Yoksullaştıran dezenflasyon politikası

Enflasyon, basit tanımıyla cari piyasa sayesinde arz-talep dengesizliği, talebin arzdan fazla olması nedeniyle fiyatların artış sürecidir. Dengeyi sağlamak için talebi kısmak ya da arzı-üretimi artırmak ya da talebi kısmak ile arzı artırmak, talebi kısma ile arzı-üretimi artırmanın birlikte gerçekleştirilmesi gerekir.

İzlenen dezenflasyonist politika, zam dolaylı vergileri artırma, yüksek faiz, kur artışı yoluyla iç talebi kısarak dengeyi sağlama yönündedir. Talebi kısılacak, yaşam seviyesi, kalitesi düşürülecek kesim de emekçiler, dar sabit gelirliler, emeklilerdir. Bir ürünün fiyat yükseldiğinde; (i) belli bir bütçe olanağı ile üründen satın alanların satın alma miktarı azalacak; (ii) bir bölüm tüketici ürünü yüksek fiyattan satın alamayacak (iii) ikame malları varsa tüketicilerin bir bölümü daha veya alt grup mallara yöneleceklerdir. Ürünün fiyatının artışı ile reel geliri azalan kesimin alt grup mallara yönelmesi, İngiliz iktisatçı Giffen tarafından ilk kez ortaya konulduğundan öğreti de "Giffen Paradoksu" olarak anılmakta. Fiyat artışının ekonomide gelir ve ikame etkileri olmaktadır.

İzlenen dezenflasyonist politika ile enflasyonun maliyeti; emekçi, emekli, sabit gelirlilere yükleneceğinden, pankart taşımanın, toplantı yapmanın, "Ücret, emekli ikramiyesi artırılmalı" söylemlerinin etkili olması olası değildir. Ayarlama yapılsa dahi gerçek enflasyonun altında kalacağından emekli, dar ve sabit gelirlerinin reel gelirleri, tüketimleri azalacaktır.

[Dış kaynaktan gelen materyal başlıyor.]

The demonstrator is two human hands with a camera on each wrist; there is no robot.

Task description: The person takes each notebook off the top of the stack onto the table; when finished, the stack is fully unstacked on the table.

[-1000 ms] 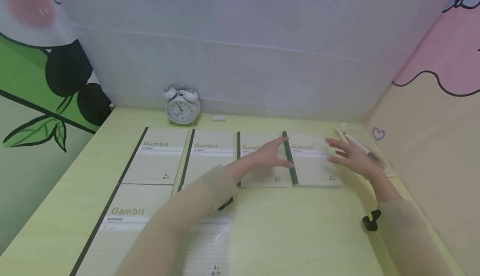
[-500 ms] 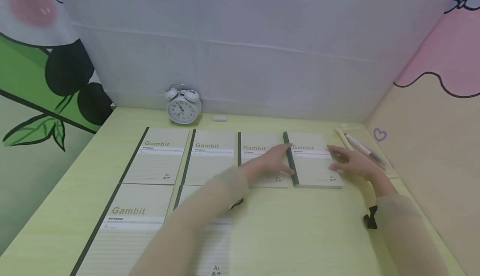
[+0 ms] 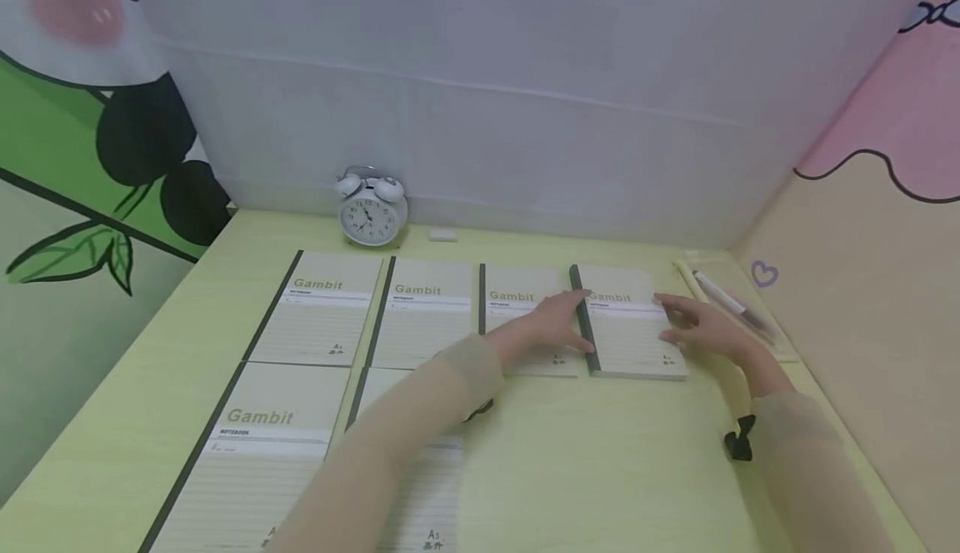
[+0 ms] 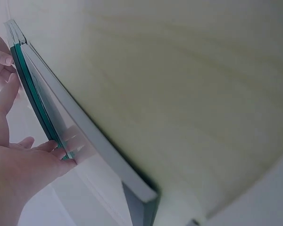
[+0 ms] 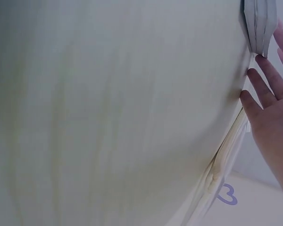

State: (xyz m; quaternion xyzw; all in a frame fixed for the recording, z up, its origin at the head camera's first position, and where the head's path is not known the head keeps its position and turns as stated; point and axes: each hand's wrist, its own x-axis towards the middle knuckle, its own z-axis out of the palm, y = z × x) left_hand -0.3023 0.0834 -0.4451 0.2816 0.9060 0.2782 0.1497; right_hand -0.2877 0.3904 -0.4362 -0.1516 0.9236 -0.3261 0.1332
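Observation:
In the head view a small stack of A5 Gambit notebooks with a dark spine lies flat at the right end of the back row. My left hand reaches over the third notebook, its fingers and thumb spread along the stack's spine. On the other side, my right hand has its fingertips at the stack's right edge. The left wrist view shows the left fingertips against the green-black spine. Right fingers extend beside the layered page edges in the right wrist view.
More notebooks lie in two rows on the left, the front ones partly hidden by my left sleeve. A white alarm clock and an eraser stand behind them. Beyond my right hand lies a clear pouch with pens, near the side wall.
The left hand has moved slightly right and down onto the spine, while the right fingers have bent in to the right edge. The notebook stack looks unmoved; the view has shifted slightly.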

İktisat biliminin amacı, sınırlı kaynakları verimli kullanarak toplumun gereksinim duyduğu mal ve hizmetlerin etkin sosyal maliyetle üretilmesiyle toplumun refahının artırılmasıdır. Önemli olan ilk aşama, mal ve hizmetlerin üretilmesi, gelirin yaratılmasıdır. Kamu, özel tüketim, yatırım, ihracatın nasıl kullanılacağı, gelirin üretim faktörleri arasında kâr, faiz, ücret, kira (rant), olarak nasıl bölüşüleceği, birbirini izleyen aşamalardır. Üretim yapmadan, kullanımı, bölüşümü tartışmak, bir Laz fıkrasını anımsatır: Hani bir grup arkadaş, denizde define aramak için taka ile açılmış. Takanın dönüşünde eksiklerin yanı sıra yara bereliler vardır. Çevrenin, "Ne oldu" sorusuna, "Define bakmak için açıldık" derler. "Peki buldunuz mu" sorusuna ise "Mesela yani" diye cevap verirler. Aslında Laz fıkraları Nasreddin Hoca fıkraları gibi öğretici, düşündürücüdür. Geliri yaratmadan, kullanmayı, bölüşmeyi tartışmak abestir.

Öncelikle üretim, üretimde etkinlik, maliyet minimizasyonu sağlama yönetim sorunudur. Bu bağlamda el kitaplarına girmiş bazı maliyet düşürücü önlemler:

Ölçek ekonomilerinden yararlanma:

Üretimde ölçek, kapasite büyüdükçe, makine-teçhizatın daha etkin kullanımı, üretim faktörleri arasında uyumun artması, ürün maliyeti içinde sabit gider payının, hatta bazı endüstrilerde değişken gider payının azalması nedeniyle maliyet azalışı sağlanır. Ancak ölçek ekonomilerinden yararlanmanın sınırı vardır. Bu sınır aşıldığında verim azalışı, negatif ekonomiler oluşmaya başlar. En uygun, elverişli (optimum) üretim ölçeğinin belirlenmesi, maliyet minimizasyonunda etkendir.